■ Problem details ■
Exact reproduction required: the lines below from the line with "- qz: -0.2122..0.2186" to the line with "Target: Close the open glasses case", both ends included, and no others.
Stored data START
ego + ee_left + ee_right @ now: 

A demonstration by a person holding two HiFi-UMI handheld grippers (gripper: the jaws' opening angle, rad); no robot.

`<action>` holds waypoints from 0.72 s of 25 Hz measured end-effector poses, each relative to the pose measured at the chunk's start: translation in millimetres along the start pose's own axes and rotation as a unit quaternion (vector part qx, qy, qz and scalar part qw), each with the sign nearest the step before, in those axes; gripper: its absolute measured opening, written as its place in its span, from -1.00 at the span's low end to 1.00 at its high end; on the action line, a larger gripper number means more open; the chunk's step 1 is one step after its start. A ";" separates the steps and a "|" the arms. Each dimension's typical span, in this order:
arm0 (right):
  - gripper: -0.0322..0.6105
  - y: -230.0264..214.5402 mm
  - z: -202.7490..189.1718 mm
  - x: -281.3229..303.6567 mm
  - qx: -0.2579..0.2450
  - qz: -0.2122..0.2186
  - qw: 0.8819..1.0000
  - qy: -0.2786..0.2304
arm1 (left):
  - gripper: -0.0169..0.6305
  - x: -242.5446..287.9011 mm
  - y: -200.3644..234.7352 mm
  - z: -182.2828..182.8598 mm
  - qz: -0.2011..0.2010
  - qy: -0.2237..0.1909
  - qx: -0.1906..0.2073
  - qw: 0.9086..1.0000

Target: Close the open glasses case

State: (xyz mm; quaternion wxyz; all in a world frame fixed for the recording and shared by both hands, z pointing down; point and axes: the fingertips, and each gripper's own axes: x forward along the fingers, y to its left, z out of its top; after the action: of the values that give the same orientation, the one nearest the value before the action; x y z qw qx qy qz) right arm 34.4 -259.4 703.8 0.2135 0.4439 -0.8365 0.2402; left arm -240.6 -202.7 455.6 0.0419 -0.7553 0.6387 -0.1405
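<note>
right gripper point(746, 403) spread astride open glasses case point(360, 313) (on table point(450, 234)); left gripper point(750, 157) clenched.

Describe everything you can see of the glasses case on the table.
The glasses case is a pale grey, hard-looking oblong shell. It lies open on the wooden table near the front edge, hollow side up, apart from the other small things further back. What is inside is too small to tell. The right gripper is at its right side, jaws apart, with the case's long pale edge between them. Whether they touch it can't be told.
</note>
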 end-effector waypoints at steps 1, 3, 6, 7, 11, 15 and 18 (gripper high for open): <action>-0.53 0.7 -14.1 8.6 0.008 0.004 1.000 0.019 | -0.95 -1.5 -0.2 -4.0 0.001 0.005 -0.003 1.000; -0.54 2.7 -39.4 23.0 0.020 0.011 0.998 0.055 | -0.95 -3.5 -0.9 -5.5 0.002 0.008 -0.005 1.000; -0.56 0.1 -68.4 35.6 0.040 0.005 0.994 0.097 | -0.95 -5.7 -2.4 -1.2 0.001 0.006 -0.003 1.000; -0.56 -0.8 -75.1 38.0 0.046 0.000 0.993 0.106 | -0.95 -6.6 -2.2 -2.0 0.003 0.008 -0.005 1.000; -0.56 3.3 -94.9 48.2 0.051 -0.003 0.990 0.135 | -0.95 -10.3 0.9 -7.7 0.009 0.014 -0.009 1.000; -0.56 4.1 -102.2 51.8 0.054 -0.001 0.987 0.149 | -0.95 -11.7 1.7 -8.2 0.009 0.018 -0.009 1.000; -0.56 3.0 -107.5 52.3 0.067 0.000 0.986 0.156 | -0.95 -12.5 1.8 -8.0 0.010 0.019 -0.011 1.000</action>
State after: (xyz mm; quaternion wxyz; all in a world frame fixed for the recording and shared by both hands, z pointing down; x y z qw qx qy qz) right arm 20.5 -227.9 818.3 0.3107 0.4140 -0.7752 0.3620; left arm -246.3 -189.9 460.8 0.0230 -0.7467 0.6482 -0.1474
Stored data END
■ Solution for this task ■
  - qz: -0.2122..0.2186
  - qw: 0.8819..1.0000
  - qy: -0.2786..0.2304
arm1 (left):
  - gripper: -0.0169..0.6305
  - x: -242.5446..287.9011 mm
  - y: -200.3644..234.7352 mm
  - z: -182.2828..182.8598 mm
  - qz: -0.2011..0.2010
  - qy: -0.2237..0.1909
  - qx: -0.1906..0.2073
  - qw: 0.9086..1.0000

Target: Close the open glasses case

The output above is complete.